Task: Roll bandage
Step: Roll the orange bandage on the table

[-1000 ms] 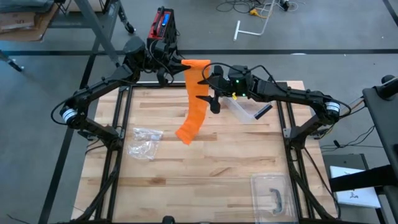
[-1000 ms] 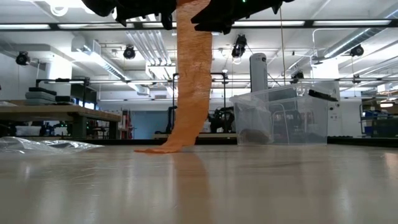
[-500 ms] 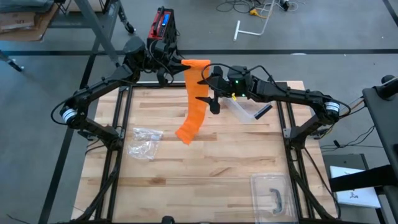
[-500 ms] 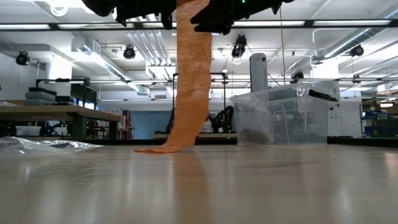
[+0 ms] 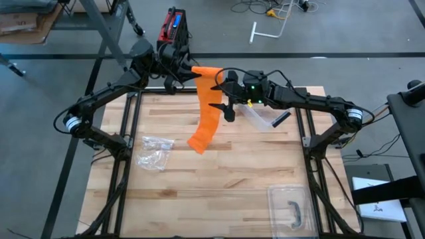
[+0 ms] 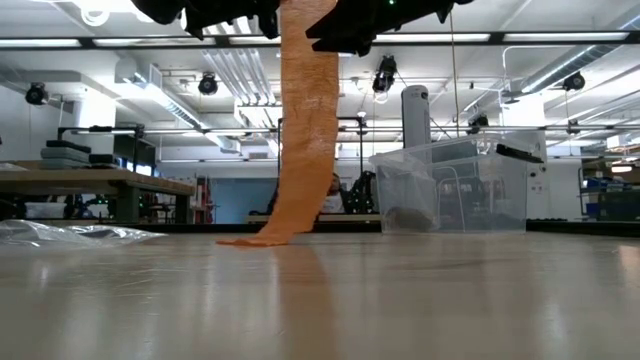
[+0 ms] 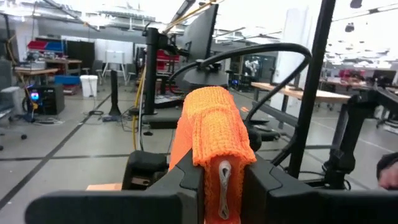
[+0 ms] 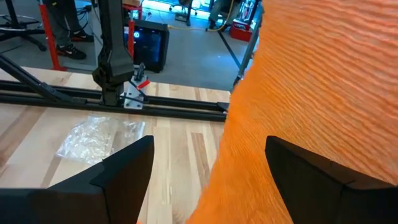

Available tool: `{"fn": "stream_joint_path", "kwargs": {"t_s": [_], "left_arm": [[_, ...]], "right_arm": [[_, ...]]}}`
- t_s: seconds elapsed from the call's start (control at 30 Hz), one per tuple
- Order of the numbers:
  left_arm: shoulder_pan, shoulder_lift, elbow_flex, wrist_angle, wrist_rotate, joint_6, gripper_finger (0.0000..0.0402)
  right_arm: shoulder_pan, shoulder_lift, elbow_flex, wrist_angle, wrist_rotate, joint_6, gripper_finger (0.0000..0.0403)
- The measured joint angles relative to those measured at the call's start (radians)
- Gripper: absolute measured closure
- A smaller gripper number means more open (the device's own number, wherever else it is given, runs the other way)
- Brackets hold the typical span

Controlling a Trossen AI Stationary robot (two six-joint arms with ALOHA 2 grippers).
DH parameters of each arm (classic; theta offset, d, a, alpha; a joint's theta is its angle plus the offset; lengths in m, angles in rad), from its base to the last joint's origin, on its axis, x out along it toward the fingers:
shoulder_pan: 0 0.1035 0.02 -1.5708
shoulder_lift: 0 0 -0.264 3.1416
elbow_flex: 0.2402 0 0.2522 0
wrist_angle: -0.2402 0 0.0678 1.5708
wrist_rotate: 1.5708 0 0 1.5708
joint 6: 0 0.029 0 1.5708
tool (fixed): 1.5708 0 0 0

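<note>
Left pincer: raised over the table's far edge, fingers pressed tight on the top end of the orange bandage.
Right pincer: spread wide, just beside the hanging strip; in its wrist view the two dark fingers stand either side of the bandage without gripping it.
Bandage: hangs from the left pincer as a long strip, lower end lying folded on the wooden table.
Writing: none readable on any object.
Plastic bag: crumpled, clear, on the table well apart from the strip.
Clear bin: stands on the right side of the table's far edge.
Clear lid: lies near the front right corner.
</note>
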Motion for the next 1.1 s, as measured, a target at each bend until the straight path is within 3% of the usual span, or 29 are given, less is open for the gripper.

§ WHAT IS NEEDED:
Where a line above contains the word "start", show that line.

§ RESPONSE TO THE EXERCISE:
- t_s: seconds elapsed from the call's start (control at 30 Hz), one per tuple
- The measured joint angles relative to those measured at the call's start (radians)

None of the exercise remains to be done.